Michael thinks of a number no less than \(1\) and no greater than \(1000\). Victoria is only allowed to ask questions to which Michael can answer “yes” or “no” (Michael always tells the truth). Can Victoria figure out which number Michael thought of by asking \(10\) questions?

In the rebus below, replace the letters with numbers such that the same numbers are represented with the same letter. The asterisks can be replaced with any numbers such that the equations hold.

An explanation of the notation used: the unknown numbers in the third and fourth rows are the results of multiplying 1995 by each digit of the number in the second row, respectively. These third and fourth rows are added together to get the total result of the multiplication \(1995 \times ***\), which is the number in the fifth row. This is an example of a “long multiplication table”.

The student did not notice the multiplication sign between two three-digit numbers and wrote one six-digit number, which turned out to be seven times bigger than their product. Determine these numbers.

The student did not notice the multiplication sign between two seven-digit numbers and wrote one fourteen-digit number, which turned out to be three times bigger than their product. Determine these numbers.

Four numbers (from 1 to 9) have been used to create two numbers with four-digits each. These two numbers are the maximum and minimum numbers, respectively, possible. The sum of these two numbers is equal to 11990. What could the two numbers be?

Author: A.K. Tolpygo

An irrational number \(\alpha\), where \(0 <\alpha <\frac 12\), is given. It defines a new number \(\alpha_1\) as the smaller of the two numbers \(2\alpha\) and \(1 - 2\alpha\). For this number, \(\alpha_2\) is determined similarly, and so on.
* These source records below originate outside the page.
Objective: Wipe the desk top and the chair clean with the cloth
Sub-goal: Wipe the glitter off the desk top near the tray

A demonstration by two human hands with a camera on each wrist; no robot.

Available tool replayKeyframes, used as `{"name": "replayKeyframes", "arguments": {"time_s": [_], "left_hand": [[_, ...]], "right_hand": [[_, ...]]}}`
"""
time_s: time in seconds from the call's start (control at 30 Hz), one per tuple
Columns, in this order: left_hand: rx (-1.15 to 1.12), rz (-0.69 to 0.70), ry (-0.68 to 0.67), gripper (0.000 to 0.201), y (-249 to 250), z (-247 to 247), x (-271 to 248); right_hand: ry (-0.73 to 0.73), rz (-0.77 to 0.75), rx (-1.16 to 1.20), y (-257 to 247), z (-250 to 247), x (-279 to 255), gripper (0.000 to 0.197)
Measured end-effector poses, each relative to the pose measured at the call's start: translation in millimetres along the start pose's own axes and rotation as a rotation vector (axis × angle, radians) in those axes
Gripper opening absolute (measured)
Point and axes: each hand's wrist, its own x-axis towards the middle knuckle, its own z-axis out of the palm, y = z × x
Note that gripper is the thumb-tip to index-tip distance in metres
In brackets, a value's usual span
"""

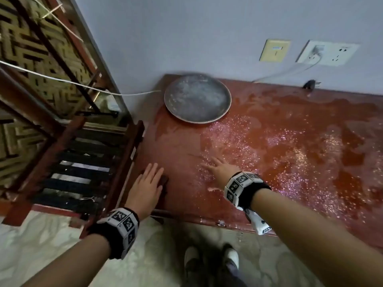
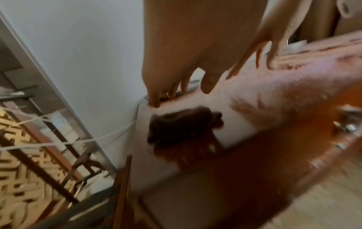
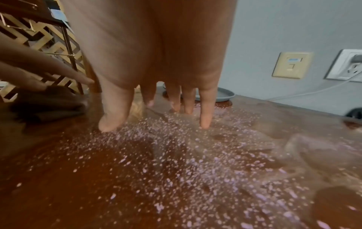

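The red-brown desk top [image 1: 290,146] is wet and speckled with pale droplets [image 3: 176,170]. A dark brown cloth [image 1: 164,181] lies at its front left corner, and it also shows in the left wrist view [image 2: 182,128] and the right wrist view [image 3: 49,102]. My left hand [image 1: 148,183] lies flat over the cloth with straight fingers. My right hand [image 1: 219,168] is spread open beside it, fingertips [image 3: 204,122] touching the wet surface. The slatted wooden chair [image 1: 83,168] stands just left of the desk.
A round grey tray [image 1: 196,98] sits at the desk's back left corner against the wall. Wall sockets [image 1: 327,52] with a plugged cable and a loose black plug [image 1: 310,84] are behind. A gold lattice screen [image 1: 31,59] and a white cord [image 1: 62,79] are at the left.
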Motion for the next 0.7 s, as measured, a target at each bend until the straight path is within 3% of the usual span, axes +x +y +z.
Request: {"name": "replayKeyframes", "arguments": {"time_s": [0.13, 0.23, 0.4, 0.6, 0.7], "left_hand": [[0.026, 0.022, -0.029, 0.059, -16.3, 25.2, -15.5], [0.021, 0.079, 0.04, 0.059, -23.5, 22.0, -0.8], [0.03, 0.077, 0.026, 0.058, -36.6, 17.6, 13.2], [-0.097, 0.068, 0.145, 0.052, -22.3, 44.5, -71.9], [-0.127, 0.045, 0.169, 0.05, -26.4, 43.3, -45.9]], "right_hand": [[-0.009, 0.007, -0.03, -9.1, 4.4, 11.2, 0.091], [-0.032, 0.016, -0.041, -9.8, 5.4, 21.2, 0.096], [-0.041, 0.016, -0.042, -3.0, 4.3, 32.3, 0.101], [-0.038, 0.011, -0.049, -2.6, 7.9, 31.7, 0.099], [-0.053, 0.023, -0.046, -5.6, 6.8, 30.3, 0.099]]}}
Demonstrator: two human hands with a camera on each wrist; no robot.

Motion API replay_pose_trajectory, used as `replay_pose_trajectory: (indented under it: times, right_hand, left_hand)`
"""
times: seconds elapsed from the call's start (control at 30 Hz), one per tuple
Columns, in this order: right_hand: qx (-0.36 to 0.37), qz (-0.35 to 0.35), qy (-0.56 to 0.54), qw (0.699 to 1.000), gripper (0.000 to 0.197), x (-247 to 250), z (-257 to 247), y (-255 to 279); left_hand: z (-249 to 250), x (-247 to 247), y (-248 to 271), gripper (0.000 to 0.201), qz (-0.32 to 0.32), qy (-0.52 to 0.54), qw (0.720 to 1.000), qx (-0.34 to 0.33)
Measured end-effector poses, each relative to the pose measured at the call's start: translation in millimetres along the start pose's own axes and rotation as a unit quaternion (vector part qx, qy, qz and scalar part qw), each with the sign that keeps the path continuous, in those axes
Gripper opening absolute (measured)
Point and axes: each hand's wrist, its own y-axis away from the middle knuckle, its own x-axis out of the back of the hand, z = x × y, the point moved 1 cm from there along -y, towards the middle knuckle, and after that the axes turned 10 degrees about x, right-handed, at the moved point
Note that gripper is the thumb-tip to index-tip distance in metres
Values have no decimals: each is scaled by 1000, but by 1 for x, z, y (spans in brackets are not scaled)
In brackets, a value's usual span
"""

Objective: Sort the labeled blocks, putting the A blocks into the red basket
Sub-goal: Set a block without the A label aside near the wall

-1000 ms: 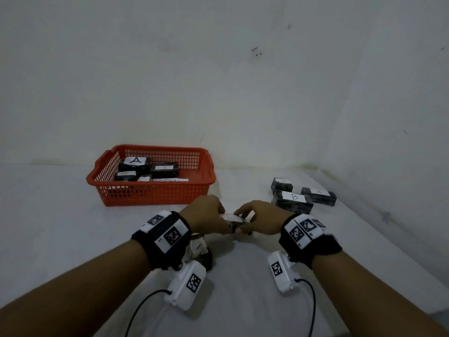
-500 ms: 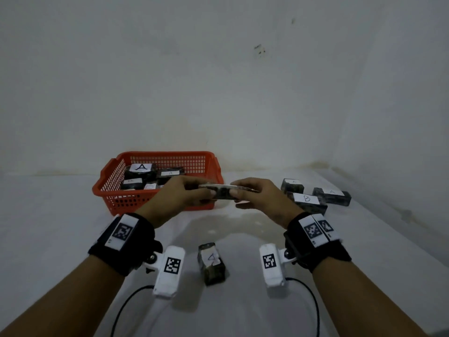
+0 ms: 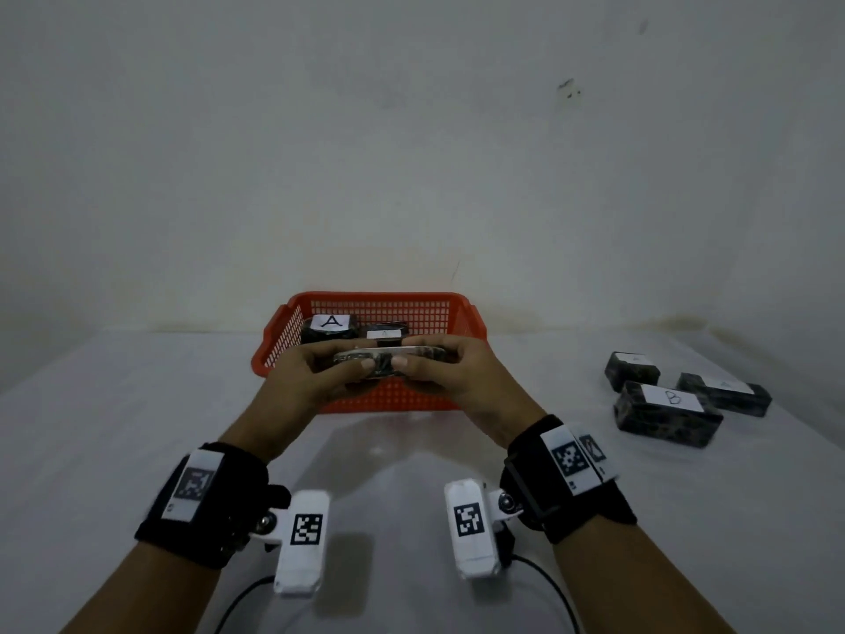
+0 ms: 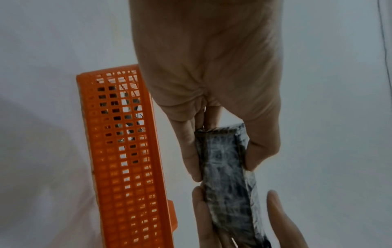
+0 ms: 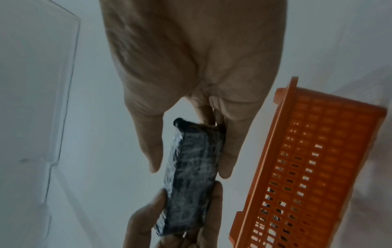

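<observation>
Both hands hold one dark wrapped block (image 3: 387, 357) level in the air, just in front of the red basket (image 3: 283, 340) at about rim height. My left hand (image 3: 352, 356) pinches its left end and my right hand (image 3: 414, 355) pinches its right end. Its pale top label is seen edge-on and cannot be read. The left wrist view has the block (image 4: 229, 184) between thumb and fingers beside the basket (image 4: 125, 159). From the right wrist the same block (image 5: 191, 176) and basket (image 5: 307, 167) appear. Several dark blocks lie in the basket, one marked A (image 3: 330, 323).
Three dark blocks sit on the white table at the right: one labeled B (image 3: 670, 411), and two behind it (image 3: 633, 370) (image 3: 724, 393) with faint labels. A white wall stands close behind the basket, and a side wall closes in on the right.
Both hands rose from the table with the block and carried it forward to the basket's front. The view shifted, and the small block seen on the table earlier no longer shows.
</observation>
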Motion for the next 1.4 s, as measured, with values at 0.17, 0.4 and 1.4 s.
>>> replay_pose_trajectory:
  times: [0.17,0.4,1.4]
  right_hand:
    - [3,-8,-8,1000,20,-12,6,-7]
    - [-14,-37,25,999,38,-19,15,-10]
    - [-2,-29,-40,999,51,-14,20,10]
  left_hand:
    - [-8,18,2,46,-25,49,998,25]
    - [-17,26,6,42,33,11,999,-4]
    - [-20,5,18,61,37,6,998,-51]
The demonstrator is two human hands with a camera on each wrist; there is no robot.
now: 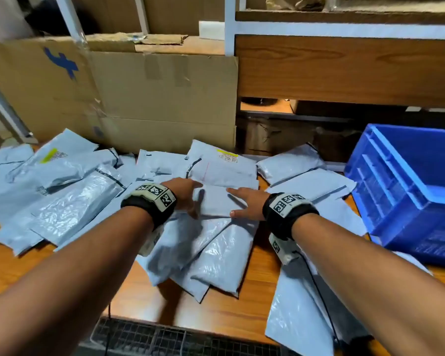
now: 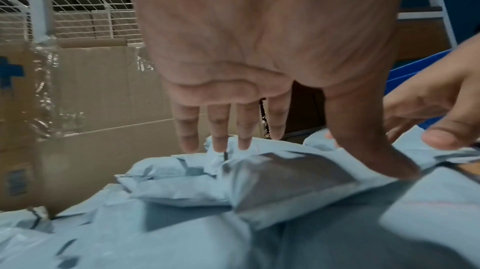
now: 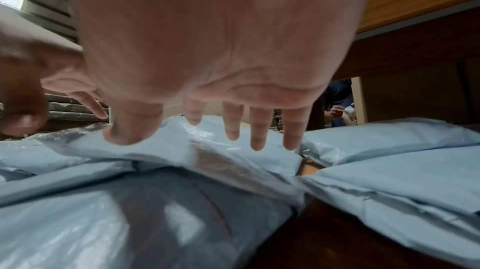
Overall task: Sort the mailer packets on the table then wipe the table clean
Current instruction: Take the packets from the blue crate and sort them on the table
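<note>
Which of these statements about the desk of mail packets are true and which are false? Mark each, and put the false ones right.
1. Both hands reach for the same packet in the middle of the pile. True.
2. The left hand holds a cloth. False: it holds nothing, its fingers straight.
3. A blue crate stands on the right of the table. True.
4. The crate is full of packets. False: no packets show inside it.
5. A cardboard box stands behind the packets. True.
6. The right hand is a closed fist. False: its fingers are spread.
</note>
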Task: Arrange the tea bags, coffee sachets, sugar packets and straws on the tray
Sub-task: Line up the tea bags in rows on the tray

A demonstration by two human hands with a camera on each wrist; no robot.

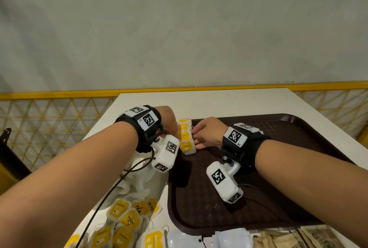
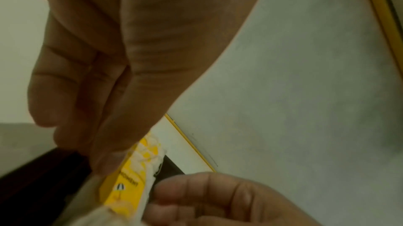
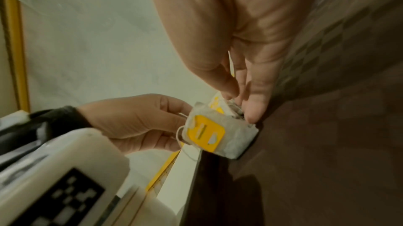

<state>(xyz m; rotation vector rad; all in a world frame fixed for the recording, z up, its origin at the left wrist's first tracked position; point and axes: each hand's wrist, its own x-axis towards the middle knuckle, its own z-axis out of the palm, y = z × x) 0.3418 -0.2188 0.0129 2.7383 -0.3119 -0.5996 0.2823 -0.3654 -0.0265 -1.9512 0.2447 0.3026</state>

a) Prove that for some \(n\) the inequality \(\alpha_n <3/16\) holds.

b) Can it be that \(\alpha_n> 7/40\) for all positive integers \(n\)?

Two people play a game with the following rules: one of them guesses a set of integers \((x_1, x_2, \dots , x_n)\) which are single-valued digits and can be either positive or negative. The second person is allowed to ask what is the sum \(a_1x_1 + \dots + a_nx_n\), where \((a_1, \dots ,a_n)\) is any set. What is the smallest number of questions for which the guesser recognizes the intended set?

Suppose you have 127 1p coins. How can you distribute them among 7 coin pouches such that you can give out any amount from 1p to 127p without opening the coin pouches?

Prove that: \[a_1 a_2 a_3 \cdots a_{n-1}a_n \times 10^3 \equiv a_{n-1} a_n \times 10^3 \pmod4,\] where \(n\) is a natural number and \(a_i\) for \(i=1,2,\ldots, n\) are the digits of some number.

Jane wrote a number on the whiteboard. Then, she looked at it and she noticed it lacks her favourite digit: 5. So she wrote 5 at the end of it. She then realized the new number is larger than the original one by exactly 1661. What is the number written on the board?